In a typical tax cycle, around $15 billion in taxes are forecast to be paid around the main PAYG tax dates, with most of this tax due to be paid on or before the 21st of the month. Experience suggests that payments will be spread over a week or so, with a peak (of perhaps $8 billion) in remittances falling on the due date. Since taxpayers typically make payments by cheque, with interbank settlement via overnight settlement arrangements as opposed to real-time gross settlement, the major liquidity impact of these payments will fall the day after they are debited to taxpayers' accounts. The peak liquidity impact is, therefore, expected to occur on the first working day after the 21st of the relevant month. Since Treasury note issuance is also designed to assist the private sector to manage its liquidity, the bulk of Treasury notes is likely to be issued to mature on that day too. The remaining liquidity effect would be accommodated by Reserve Bank operations.

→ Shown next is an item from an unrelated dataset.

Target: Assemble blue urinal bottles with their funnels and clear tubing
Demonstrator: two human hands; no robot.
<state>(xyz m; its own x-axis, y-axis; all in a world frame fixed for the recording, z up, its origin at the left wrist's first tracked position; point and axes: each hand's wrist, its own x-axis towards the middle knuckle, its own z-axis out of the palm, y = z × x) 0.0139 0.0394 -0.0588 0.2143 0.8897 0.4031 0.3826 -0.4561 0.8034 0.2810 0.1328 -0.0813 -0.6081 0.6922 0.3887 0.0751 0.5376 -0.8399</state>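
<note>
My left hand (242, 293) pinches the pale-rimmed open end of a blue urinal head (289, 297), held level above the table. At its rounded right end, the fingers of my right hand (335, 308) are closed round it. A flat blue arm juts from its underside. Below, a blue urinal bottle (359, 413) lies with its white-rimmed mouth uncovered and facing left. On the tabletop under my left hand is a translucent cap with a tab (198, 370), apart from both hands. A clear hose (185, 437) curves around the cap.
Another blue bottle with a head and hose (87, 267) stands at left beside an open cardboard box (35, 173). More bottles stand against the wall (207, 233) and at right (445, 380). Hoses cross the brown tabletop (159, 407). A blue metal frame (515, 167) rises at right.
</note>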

The Reserve Bank's market operations, these days, are concentrated in repurchase agreements and foreign exchange swaps. These instruments involve buying (or selling) government securities or foreign exchange, respectively, in exchange for cash, with an agreement to reverse the transaction at an agreed price, at an agreed future date. Since they can be used to shift liquidity between periods of excess and periods of shortage, these instruments are particularly well suited to managing potentially large swings in liquidity associated with the PAYG arrangements. With the declining stock of CGS on issue, it seems likely that the Bank will continue to rely to a significant extent on foreign exchange swaps to manage the swings in liquidity that are in prospect.
The third stage of the tax cycle will see the Bank operate to offset the injection of liquidity to the system on the 27th of the relevant month, when (based on currently available information) around $4 billion of revenue from the GST will be remitted, with same-day value, to the States. This addition of liquidity might also provide an opportunity to sell Treasury notes maturing in future PAYG periods.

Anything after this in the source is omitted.